What is expected:
Return the data below unaltered, but strip out the pictures.

Data excerpt:
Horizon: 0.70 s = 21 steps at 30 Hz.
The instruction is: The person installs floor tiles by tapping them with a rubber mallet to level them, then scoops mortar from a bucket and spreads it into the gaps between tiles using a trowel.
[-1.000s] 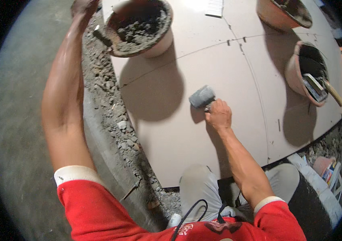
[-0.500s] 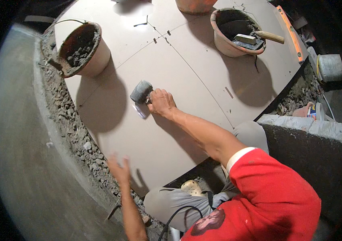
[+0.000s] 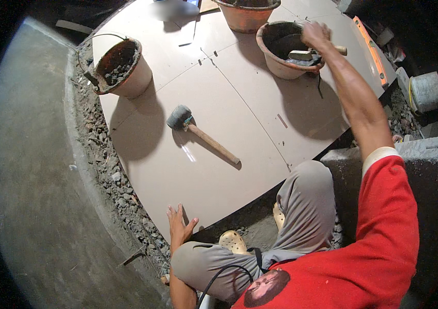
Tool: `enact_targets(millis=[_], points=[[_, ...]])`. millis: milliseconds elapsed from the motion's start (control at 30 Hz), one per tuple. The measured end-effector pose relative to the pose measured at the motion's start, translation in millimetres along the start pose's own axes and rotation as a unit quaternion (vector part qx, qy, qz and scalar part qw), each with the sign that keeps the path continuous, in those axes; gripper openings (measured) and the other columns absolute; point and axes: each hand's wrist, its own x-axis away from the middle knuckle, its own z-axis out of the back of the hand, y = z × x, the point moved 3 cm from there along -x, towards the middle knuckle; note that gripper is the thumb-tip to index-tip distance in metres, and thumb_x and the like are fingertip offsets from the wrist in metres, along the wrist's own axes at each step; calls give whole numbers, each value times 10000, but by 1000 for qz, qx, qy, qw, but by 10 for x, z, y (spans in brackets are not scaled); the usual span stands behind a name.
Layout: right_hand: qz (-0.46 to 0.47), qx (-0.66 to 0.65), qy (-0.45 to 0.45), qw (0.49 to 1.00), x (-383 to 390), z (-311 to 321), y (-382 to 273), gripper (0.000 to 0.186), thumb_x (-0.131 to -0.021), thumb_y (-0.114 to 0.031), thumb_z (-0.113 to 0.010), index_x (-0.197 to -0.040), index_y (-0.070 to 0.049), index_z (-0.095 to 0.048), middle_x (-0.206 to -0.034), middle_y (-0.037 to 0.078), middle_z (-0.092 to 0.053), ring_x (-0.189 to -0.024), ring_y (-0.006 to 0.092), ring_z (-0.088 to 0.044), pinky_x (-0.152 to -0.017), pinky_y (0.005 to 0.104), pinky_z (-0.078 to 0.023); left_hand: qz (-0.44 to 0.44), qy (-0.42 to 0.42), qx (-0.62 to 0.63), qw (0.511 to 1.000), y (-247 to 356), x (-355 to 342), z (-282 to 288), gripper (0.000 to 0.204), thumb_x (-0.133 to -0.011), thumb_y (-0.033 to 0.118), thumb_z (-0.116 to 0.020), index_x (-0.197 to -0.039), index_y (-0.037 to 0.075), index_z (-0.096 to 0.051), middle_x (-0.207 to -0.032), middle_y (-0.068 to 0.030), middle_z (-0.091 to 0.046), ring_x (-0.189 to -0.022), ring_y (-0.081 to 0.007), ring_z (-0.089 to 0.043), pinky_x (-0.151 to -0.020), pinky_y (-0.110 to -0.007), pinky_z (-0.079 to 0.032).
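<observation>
Harsh light comes in from the top side, flaring white on the pale glossy tiles [image 3: 203, 185]! A heavy shadow spills downward from the round pinkish-orange plastic bucket [image 3: 139, 77] at left; a blurred smudge sits up top, the curved rim drowning in black.

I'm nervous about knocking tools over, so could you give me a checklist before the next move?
1. Tile free of tools: not ok, the mallet lies on it.
2. Mallet apart from both hands: ok.
3. Left hand open, by the tile's near corner: ok.
4. Right hand, at the right bucket, gripping something: cannot tell.
5. Orange level away from both hands: ok.
</observation>
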Motion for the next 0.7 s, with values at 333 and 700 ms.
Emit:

Result of the exercise:
Horizon: 0.70 s = 21 steps at 30 Hz.
The instruction is: The person installs floor tiles by tapping them with a rubber mallet to level them, then scoops mortar from a bucket and spreads it into the gaps between tiles using a trowel.
[-1.000s] 
[-0.500s] 
[+0.000s] 
Tool: `enact_targets(millis=[_], points=[[_, ...]])`. millis: milliseconds elapsed from the motion's start (control at 30 Hz), one per tuple. The measured end-effector pose relative to the pose measured at the motion's start, translation in millimetres along the start pose's own axes and rotation as a unit quaternion (vector part qx, qy, qz and scalar part qw), each with the sign that keeps the path continuous, in those axes; gripper openings (measured) and the other columns absolute; point and axes: each hand's wrist, its own x-axis away from the middle knuckle, its own z-axis out of the back of the hand, y = z × x, the point moved 3 cm from there along -x, towards the middle knuckle; note that gripper is the thumb-tip to index-tip distance in metres, and thumb_x and the like are fingertip offsets from the wrist in metres, along the wrist's own axes at each step; calls give whole numbers, each value times 10000, but by 1000 for qz, qx, qy, qw, but by 10 for x, z, y (spans in brackets are not scaled); the usual span stands behind a name.
Layout: right_hand: qz (-0.46 to 0.47), qx (-0.66 to 0.65), qy (-0.45 to 0.45), qw (0.49 to 1.00), x (-383 to 390), z (-311 to 321), y (-382 to 273), gripper (0.000 to 0.186), thumb_x (-0.131 to -0.021), thumb_y (-0.114 to 0.031), thumb_z (-0.113 to 0.010), index_x (-0.197 to -0.040), index_y (-0.070 to 0.049), index_z (-0.095 to 0.048), middle_x (-0.206 to -0.034), middle_y (-0.037 to 0.078), middle_z (-0.092 to 0.053), ring_x (-0.189 to -0.024), ring_y (-0.006 to 0.092), ring_z (-0.088 to 0.044), pinky_x (-0.152 to -0.017), pinky_y (0.005 to 0.104), pinky_z (-0.078 to 0.023); left_hand: qz (-0.44 to 0.44), qy (-0.42 to 0.42), qx (-0.62 to 0.63), qw (0.511 to 1.000), y (-247 to 356), x (-355 to 342), z (-282 to 288), gripper (0.000 to 0.204), thumb_x (-0.133 to -0.011), thumb_y (-0.033 to 0.118), thumb_z (-0.116 to 0.020), index_x (-0.197 to -0.039), index_y (-0.037 to 0.075), index_z (-0.096 to 0.051), middle_x (-0.207 to -0.032), middle_y (-0.068 to 0.030), middle_z (-0.091 to 0.046), ring_x (-0.189 to -0.022), ring_y (-0.081 to 0.007), ring_z (-0.089 to 0.043), pinky_x (-0.151 to -0.020), pinky_y (-0.110 to -0.007), pinky_z (-0.079 to 0.032).
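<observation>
Harsh light comes in from the top side, flaring white on the pale glossy tiles [image 3: 203, 185]! A heavy shadow spills downward from the round pinkish-orange plastic bucket [image 3: 139, 77] at left; a blurred smudge sits up top, the curved rim drowning in black.

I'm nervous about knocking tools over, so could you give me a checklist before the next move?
1. Tile free of tools: not ok, the mallet lies on it.
2. Mallet apart from both hands: ok.
3. Left hand open, by the tile's near corner: ok.
4. Right hand, at the right bucket, gripping something: cannot tell.
5. Orange level away from both hands: ok.
</observation>
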Motion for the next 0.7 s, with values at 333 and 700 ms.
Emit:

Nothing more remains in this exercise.